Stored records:
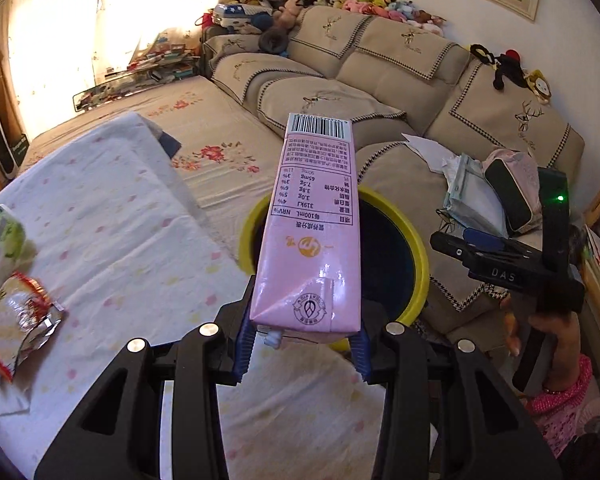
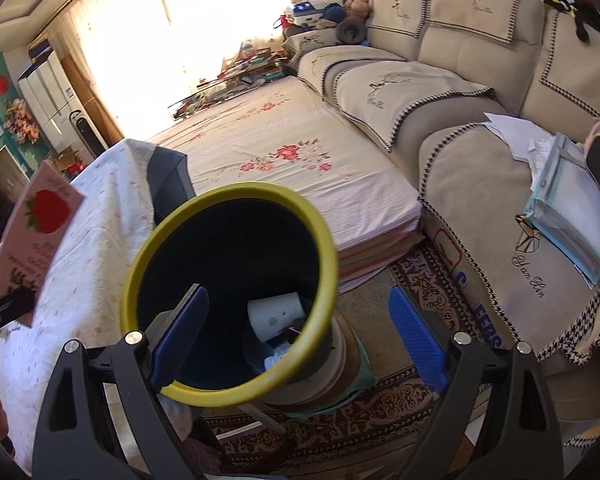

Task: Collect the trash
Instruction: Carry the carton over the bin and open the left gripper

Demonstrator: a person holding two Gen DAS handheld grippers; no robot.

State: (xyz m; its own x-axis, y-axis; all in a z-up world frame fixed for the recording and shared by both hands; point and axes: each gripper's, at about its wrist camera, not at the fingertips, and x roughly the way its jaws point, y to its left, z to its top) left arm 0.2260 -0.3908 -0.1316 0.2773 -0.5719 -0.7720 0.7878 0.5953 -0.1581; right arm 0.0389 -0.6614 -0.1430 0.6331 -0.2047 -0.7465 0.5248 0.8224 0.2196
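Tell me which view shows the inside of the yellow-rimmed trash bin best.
The right wrist view: it looks down into the yellow-rimmed trash bin, showing a white paper cup already at the bottom. In the left wrist view the pink milk carton, gripped by the left gripper, covers most of the opening, so only the rim shows.

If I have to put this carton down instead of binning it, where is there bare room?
The white cloth is bare between the snack wrappers at its left edge and the yellow-rimmed bin. The flowered sheet beyond is also open. The sofa seat on the right is crowded with papers and a pouch. The left tool holds the carton.
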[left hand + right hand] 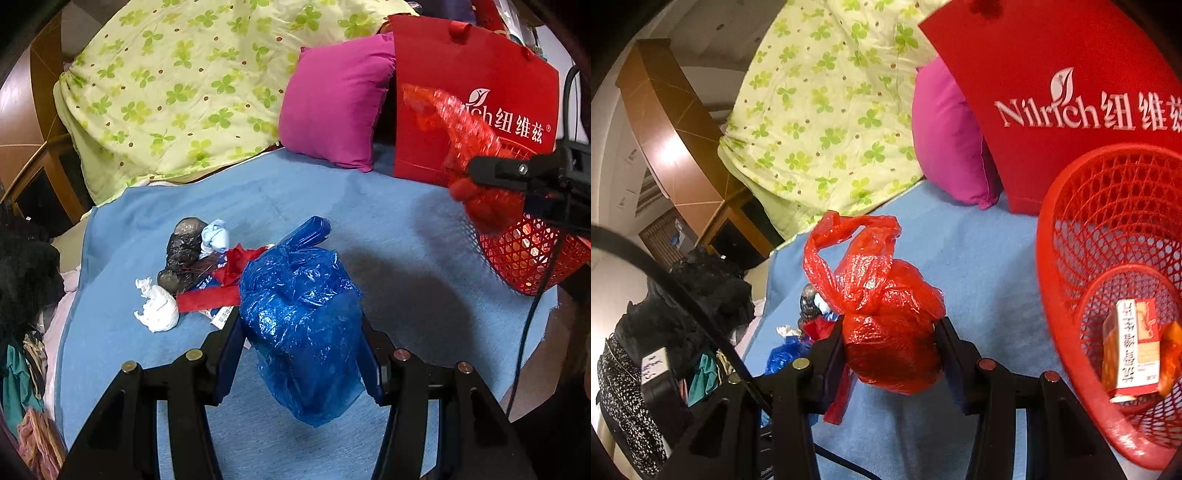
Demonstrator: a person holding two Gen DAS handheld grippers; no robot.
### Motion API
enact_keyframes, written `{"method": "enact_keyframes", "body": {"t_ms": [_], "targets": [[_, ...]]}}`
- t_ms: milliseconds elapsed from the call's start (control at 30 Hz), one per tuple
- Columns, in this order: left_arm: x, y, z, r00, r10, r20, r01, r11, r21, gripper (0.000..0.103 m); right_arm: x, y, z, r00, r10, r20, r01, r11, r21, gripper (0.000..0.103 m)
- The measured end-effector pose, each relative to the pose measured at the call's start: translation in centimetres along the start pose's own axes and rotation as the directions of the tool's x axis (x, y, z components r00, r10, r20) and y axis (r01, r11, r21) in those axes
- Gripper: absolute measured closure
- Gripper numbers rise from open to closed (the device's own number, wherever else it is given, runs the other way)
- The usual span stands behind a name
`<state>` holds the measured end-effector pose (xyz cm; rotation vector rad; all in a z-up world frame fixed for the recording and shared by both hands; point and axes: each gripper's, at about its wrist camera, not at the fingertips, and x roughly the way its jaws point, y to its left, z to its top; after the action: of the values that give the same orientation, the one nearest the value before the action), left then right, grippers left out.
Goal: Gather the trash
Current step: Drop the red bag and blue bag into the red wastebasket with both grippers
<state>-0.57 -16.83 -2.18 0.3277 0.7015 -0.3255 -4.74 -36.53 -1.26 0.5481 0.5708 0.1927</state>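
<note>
My left gripper (301, 332) is shut on a knotted blue plastic bag (301, 314), held above the blue blanket (399, 236). My right gripper (890, 339) is shut on a knotted red plastic bag (886, 314), held left of the red mesh basket (1067, 229); the bag also shows in the left wrist view (476, 158) beside the basket (524, 258). A small carton (1130, 350) lies in the basket. On the blanket lie a white tissue wad (159, 304), a dark plastic bag (183, 247), red scraps (225, 280) and a pale blue wad (216, 236).
A red shopping bag (472, 74), a magenta pillow (332, 103) and a green clover quilt (177, 85) lie at the back of the bed. Dark clothes (701, 295) pile at the left edge. A black cable (535, 314) hangs at the right.
</note>
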Motion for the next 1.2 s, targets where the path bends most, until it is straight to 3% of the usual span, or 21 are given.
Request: {"method": "enact_keyframes", "body": {"t_ms": [200, 367, 533, 667, 767, 933, 1033, 1200], "targets": [[-0.2, -0.8, 0.7, 0.998, -0.067, -0.011, 0.066, 0.997, -0.039, 0.045, -3.1, -0.5, 0.3, 0.994, -0.002, 0.111, 0.005, 1.0, -0.025, 0.052], [-1.4, -2.1, 2.4, 0.989, -0.145, 0.013, 0.145, 0.988, -0.052, 0.045, -6.7, -2.4, 0.8, 0.973, 0.0, 0.231, -0.004, 1.0, 0.016, 0.052], [-2.8, -4.1, 6.2, 0.968, -0.245, 0.056, 0.249, 0.966, -0.064, 0.045, -10.1, -5.2, 1.4, 0.941, -0.052, 0.335, 0.026, 0.996, 0.081, 0.052], [-4.1, -6.9, 9.7, 0.941, -0.321, 0.111, 0.326, 0.945, -0.03, 0.045, -12.8, -8.1, 1.5, 0.912, -0.106, 0.396, 0.047, 0.987, 0.157, 0.052], [-4.4, -9.7, 11.8, 0.915, -0.383, 0.131, 0.386, 0.923, 0.0, 0.045, -14.2, -10.0, 1.6, 0.898, -0.14, 0.418, 0.055, 0.976, 0.209, 0.052], [-3.5, -14.7, 13.6, 0.88, -0.463, 0.101, 0.459, 0.886, 0.059, 0.045, -16.0, -13.5, 1.5, 0.879, -0.197, 0.434, 0.059, 0.948, 0.312, 0.051], [-2.7, -17.0, 13.7, 0.872, -0.484, 0.066, 0.479, 0.874, 0.08, 0.043, -16.6, -15.0, 1.3, 0.878, -0.216, 0.426, 0.052, 0.93, 0.364, 0.042], [-1.7, -18.9, 13.4, 0.868, -0.496, 0.03, 0.492, 0.866, 0.092, 0.036, -16.6, -15.8, 1.4, 0.89, -0.202, 0.408, 0.029, 0.919, 0.393, 0.036]]}}
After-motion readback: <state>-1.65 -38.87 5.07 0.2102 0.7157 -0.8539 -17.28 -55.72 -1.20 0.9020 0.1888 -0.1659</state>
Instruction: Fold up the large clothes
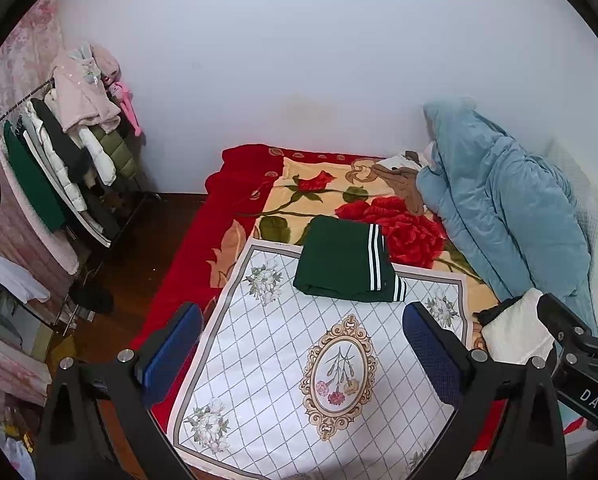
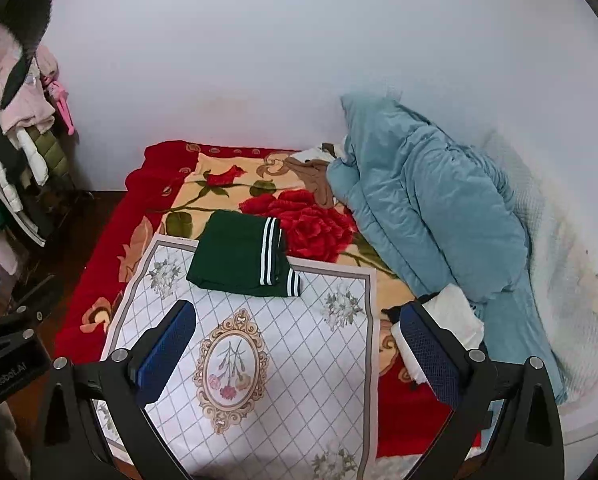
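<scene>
Both the left hand-held gripper (image 1: 303,354) and right hand-held gripper (image 2: 299,348) hover released; the folded green garment (image 1: 343,264) lies at twelve o'clock on the patterned mat (image 1: 275,360).

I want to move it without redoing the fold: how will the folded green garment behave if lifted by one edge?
The folded green garment is soft layered cloth, so it would probably sag and unfold if pinched at one edge. It looks light. Pushed, it would likely drag and bunch the white floral mat under it rather than slide cleanly.
</scene>
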Demonstrator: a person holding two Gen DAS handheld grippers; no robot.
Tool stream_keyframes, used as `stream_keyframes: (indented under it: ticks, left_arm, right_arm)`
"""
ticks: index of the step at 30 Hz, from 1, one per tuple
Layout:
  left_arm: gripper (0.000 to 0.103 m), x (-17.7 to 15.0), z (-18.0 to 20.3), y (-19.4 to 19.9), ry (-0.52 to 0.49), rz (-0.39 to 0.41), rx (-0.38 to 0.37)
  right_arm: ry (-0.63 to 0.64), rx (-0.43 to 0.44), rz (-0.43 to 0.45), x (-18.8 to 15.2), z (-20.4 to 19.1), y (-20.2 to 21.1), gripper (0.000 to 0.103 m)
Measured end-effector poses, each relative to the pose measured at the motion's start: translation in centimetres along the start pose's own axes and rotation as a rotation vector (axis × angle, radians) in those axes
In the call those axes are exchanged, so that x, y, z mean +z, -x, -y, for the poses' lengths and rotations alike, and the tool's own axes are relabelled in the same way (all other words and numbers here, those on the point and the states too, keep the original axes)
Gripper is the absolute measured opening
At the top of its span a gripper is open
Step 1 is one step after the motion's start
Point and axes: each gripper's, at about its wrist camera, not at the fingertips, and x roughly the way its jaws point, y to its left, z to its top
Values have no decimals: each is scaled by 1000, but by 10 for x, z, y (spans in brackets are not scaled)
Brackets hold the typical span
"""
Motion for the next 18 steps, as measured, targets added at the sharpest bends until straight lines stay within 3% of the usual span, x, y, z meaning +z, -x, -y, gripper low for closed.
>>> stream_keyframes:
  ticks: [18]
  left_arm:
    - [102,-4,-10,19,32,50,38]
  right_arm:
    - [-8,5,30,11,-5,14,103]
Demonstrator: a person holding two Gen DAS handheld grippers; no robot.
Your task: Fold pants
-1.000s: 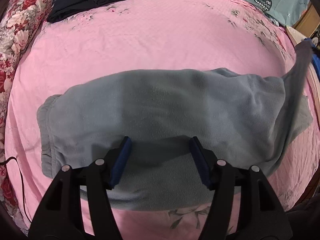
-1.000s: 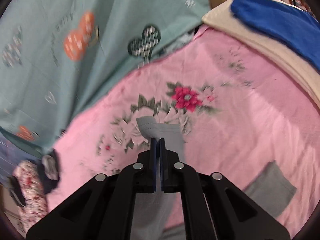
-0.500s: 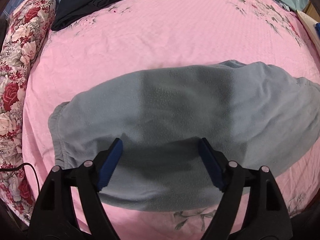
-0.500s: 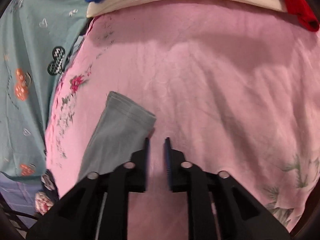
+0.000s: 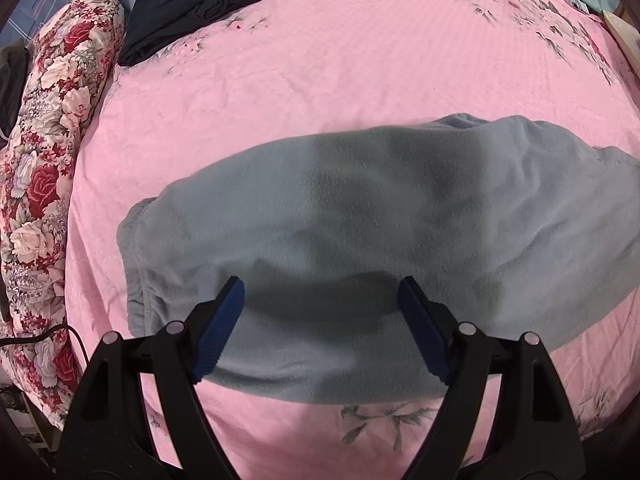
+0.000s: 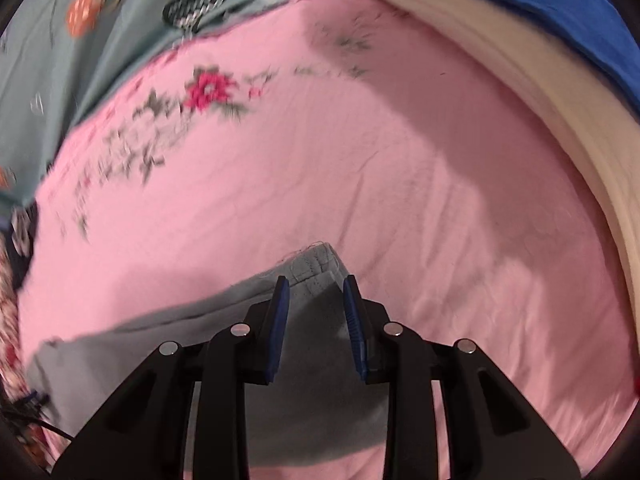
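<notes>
Grey fleece pants (image 5: 360, 220) lie across the pink bed sheet (image 5: 360, 60), waistband (image 5: 130, 248) to the left. The legs run off to the right. My left gripper (image 5: 320, 286) hovers open over the near edge of the pants, nothing between its blue pads. In the right wrist view a leg hem (image 6: 316, 258) lies flat on the sheet. My right gripper (image 6: 315, 282) points down just over that hem. Its jaws stand a narrow gap apart and are closing. The hem lies under the gap, and the pads do not press it.
A floral bolster (image 5: 44, 184) runs along the left bed edge, a black cable (image 5: 60, 330) beside it. Dark clothes (image 5: 192, 4) lie at the far left corner. A teal patterned blanket (image 6: 60, 60) and a cream and blue folded stack (image 6: 520, 60) border the far side.
The right gripper let go of the lifted leg hem, which dropped onto the sheet. It then came down over the hem with jaws slightly apart. The left gripper opened wider and tilted down.
</notes>
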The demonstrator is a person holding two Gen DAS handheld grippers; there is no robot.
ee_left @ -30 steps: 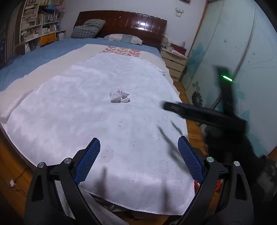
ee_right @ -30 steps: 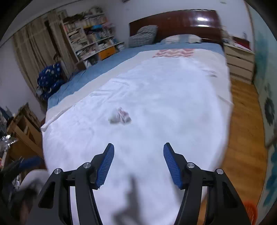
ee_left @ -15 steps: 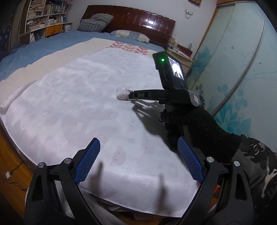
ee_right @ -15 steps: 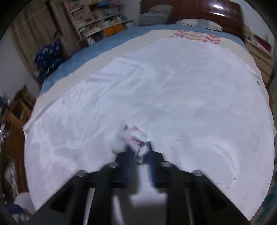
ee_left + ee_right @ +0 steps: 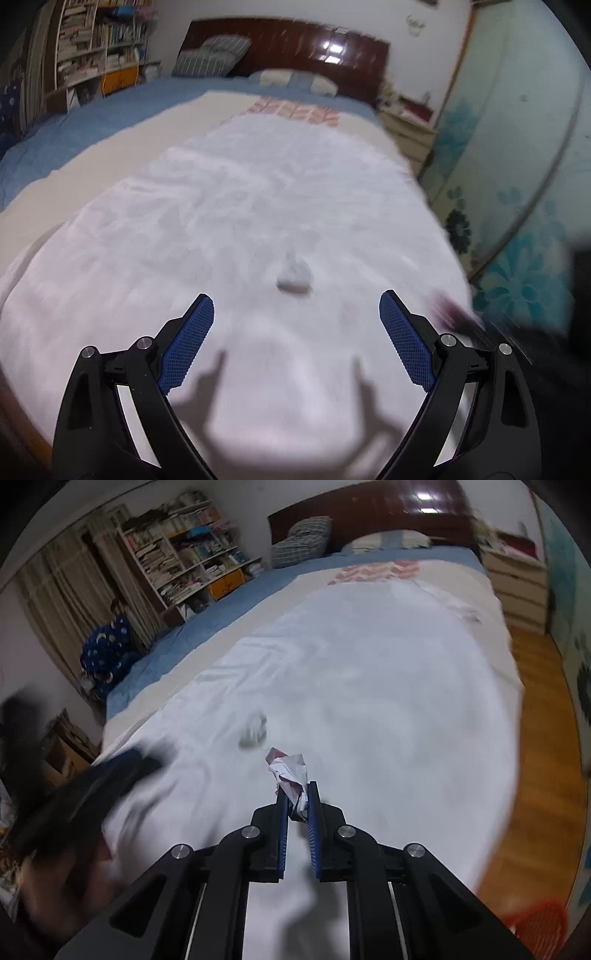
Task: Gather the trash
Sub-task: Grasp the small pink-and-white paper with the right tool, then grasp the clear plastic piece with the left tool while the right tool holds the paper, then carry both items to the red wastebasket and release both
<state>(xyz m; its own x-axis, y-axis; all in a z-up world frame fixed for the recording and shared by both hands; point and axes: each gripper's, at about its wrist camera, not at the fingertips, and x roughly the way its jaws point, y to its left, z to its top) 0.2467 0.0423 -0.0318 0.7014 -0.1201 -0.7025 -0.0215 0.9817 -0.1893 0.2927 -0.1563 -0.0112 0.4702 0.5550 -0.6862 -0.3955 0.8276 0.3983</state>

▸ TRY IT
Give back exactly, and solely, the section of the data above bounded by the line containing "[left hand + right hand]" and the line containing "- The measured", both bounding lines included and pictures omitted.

▸ SOLVED EXERCISE
[left hand + right hand] 
Demonstrator: a person holding two Gen DAS handheld grippers; no robot.
### Motion API
enact_keyframes, written `{"method": "enact_keyframes", "body": {"t_ms": [_], "targets": [[_, ...]]}}`
- t_ms: milliseconds elapsed from the call's start (control at 30 Hz), one per tuple
- Columns, in this order: left_arm: x, y, z, r00, r10, r20, r01, r11, r21, gripper (0.000..0.103 m); right_arm: x, y, z, r00, r10, r20, r01, r11, r21, gripper (0.000..0.103 m)
- The measured end-effector pose, each relative to the pose measured at the call's start: translation in centimetres along the start pose's own axes and rotation as the directions of the tool's x axis (x, y, z components r00, r10, r20) and y axis (r01, r11, r21) in those axes

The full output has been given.